Obviously, I’m starting a week behind, but off the top of my head, these are some new things that I’ve learned or experienced so far this year:

  • I used an elliptical/cross-ramp trainer.  Three times so far. It is not pretty and I am miserably out of shape, but it was a new experience. I learned what an “ergometer” is and that it looks a lot easier than it is. These torture devices live right next door to my office and at my request the PT is helping me get to a point where I will be able to trek around the mountainous cities of Ecuador without my family having to leave my body behind as a sacrifice to the volcano Gods.
  • I learned that South Carolina is the only state in the country that owns its school buses (as opposed to local districts owning them, which is how it is everywhere else), and that its the oldest fleet in the country. But never fear, because they’re buying some of Alabama’s cast-offs.
  • For the first time in my professional life I cleaned out refrigerators at work.  They were so disgusting that I donned my apron and my heavy-duty playtex gloves, brought my own disinfectant,  sent out warning emails for everyone to mark or remove what they wanted to keep, then proceeded to fill 4 big trash bags full of 2-year expired salad dressings and Lean Cuisines that the medical records person who worked there at least 4 years ago had left behind.   It was very satisfying.
  • I learned about Vivitrol, a naltrexone injection.  Basically it is used for alcohol and/or opioid dependence….a monthly, humongous horse-sized injection which works by binding to the opioid receptors in the brain and making it so that using alcohol or opioids doesn’tcause the buzz it normally would.
  • I learned that about 1 in 4 people currently dating met online. I can’t remember where I read this,  but for some reason it stuck in my mind this week.
  • I learned that this description of prayer by Oswald Chambers (My Utmost for His Highest) comes really close to summarizing my own beliefs:  To say that “prayer changes things” is not as close to the truth as saying, “Prayer changes me and then I change things.” God has established things so that prayer, on the basis of redemption, changes the way a person looks at things. Prayer is not a matter of changing things externally, but one of working miracles in a person’s inner nature.
  • I learned that purple is the color of pancreatic cancer awareness, and that you can make a donation to the Lusgarten Foundation to fight this disease.

7 Comments

Filed under New Experience, New Learning

7 responses to “One New Thing a Day

  1. I am so glad you are my friend.

  2. This is a marvelous plan for a blog. I’m looking forward to reading about all your new discoveries and adventures.

  3. tammydenmanhill

    Lovely. Just lovely.

  4. Jan

    Nicely done, Pip. I look forward to reading more and especially the pictures from Ecuador (I LOVE LOVE LOVE Central America!)…. Keep smiling, Jan

  5. Siobhra

    Love the idea and really enjoyed reading it. I think I may learn lots from you this year 🙂

  6. Mary McM

    Hi M, just peeking at your new blog after your post to WOTH Moms. I am sorry about the loss of your friend and this is a fantastic way to honor her.

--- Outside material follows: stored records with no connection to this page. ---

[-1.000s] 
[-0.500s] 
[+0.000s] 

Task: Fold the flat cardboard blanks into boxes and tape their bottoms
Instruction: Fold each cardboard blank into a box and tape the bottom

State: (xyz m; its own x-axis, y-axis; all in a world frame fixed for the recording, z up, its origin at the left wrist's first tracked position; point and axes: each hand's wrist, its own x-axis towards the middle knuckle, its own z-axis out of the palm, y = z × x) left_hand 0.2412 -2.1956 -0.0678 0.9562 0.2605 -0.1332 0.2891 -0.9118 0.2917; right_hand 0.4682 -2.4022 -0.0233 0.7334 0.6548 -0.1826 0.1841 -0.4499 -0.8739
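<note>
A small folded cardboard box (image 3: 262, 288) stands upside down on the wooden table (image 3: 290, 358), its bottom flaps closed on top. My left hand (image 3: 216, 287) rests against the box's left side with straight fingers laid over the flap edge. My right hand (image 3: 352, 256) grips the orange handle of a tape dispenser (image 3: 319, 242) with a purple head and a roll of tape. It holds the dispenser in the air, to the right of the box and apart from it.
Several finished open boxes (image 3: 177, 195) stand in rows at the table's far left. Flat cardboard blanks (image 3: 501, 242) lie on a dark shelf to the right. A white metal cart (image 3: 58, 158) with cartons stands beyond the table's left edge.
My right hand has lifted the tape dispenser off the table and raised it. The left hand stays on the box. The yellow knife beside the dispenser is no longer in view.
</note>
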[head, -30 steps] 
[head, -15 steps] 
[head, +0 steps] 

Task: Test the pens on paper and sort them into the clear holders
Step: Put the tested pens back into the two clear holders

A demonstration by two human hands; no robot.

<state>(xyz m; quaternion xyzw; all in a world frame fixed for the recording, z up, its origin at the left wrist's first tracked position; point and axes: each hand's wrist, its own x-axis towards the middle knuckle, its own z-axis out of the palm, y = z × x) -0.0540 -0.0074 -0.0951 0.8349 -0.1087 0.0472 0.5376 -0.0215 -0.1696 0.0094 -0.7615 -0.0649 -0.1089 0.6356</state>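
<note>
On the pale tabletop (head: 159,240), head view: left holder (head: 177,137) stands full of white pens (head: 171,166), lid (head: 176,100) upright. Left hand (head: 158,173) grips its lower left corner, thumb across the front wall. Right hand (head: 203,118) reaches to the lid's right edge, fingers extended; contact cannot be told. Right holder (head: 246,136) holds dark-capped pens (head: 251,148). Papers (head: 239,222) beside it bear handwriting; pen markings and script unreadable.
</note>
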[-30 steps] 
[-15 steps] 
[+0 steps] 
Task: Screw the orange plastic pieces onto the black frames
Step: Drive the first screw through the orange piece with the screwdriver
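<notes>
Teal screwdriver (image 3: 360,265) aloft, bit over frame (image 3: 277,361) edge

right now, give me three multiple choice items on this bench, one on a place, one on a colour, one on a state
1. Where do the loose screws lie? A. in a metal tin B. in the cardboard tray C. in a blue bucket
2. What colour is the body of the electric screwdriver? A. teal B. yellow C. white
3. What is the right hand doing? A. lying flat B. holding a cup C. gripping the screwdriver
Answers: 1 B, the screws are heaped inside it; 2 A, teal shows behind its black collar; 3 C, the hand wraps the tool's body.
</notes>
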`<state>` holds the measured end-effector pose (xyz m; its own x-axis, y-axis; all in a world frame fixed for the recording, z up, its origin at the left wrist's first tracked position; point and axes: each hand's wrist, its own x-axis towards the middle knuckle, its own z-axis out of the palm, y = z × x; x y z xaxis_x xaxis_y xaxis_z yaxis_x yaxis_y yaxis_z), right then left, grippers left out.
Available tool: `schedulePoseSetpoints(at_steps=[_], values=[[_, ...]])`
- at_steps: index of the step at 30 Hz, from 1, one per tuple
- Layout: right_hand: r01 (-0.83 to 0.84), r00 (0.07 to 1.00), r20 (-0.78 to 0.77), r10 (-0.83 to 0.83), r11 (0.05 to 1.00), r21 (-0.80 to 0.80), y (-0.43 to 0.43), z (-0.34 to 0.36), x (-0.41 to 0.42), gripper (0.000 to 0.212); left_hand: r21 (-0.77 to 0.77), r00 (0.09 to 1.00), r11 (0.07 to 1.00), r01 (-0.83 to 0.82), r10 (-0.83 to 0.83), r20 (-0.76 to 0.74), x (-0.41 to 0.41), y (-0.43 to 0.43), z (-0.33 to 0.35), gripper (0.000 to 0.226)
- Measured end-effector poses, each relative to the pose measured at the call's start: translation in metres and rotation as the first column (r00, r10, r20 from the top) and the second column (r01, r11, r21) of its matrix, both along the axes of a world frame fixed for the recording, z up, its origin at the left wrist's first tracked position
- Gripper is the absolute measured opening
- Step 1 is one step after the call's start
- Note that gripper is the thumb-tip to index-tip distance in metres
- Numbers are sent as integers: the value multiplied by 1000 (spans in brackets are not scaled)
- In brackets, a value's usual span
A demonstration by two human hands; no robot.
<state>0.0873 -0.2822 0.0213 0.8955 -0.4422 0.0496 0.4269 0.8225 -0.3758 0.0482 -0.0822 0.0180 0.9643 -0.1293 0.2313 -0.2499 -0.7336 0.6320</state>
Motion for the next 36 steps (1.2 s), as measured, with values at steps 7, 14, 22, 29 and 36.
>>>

    About the school buses in SC, I’m amazed. Here in CT (and New York too) school buses are privately owned and the local BOEs contract with the bus company. There are two big bus companies here, First Student (which is actually a British company) and ABC Transportation.

    Further, my town in CT is an anomaly in that all the bus drivers own their own buses and each driver has a contract with the town. This was a result of a local bus company going out of business after the owner retired and all his drivers bought their buses. Weird, huh? I think in the end we get a little better service because each driver has a vested interest in safely transporting our children. After all, it’s their livelihood rather than just some minimum wage job.

    My other school bus connection is that my MIL who lives in NY, drives a bus for First Student. She’s in her mid 70’s and drives one of the small buses.

    Take care and I look forward to reading more.

  7. CK

    What a wonderful way to honor your friend!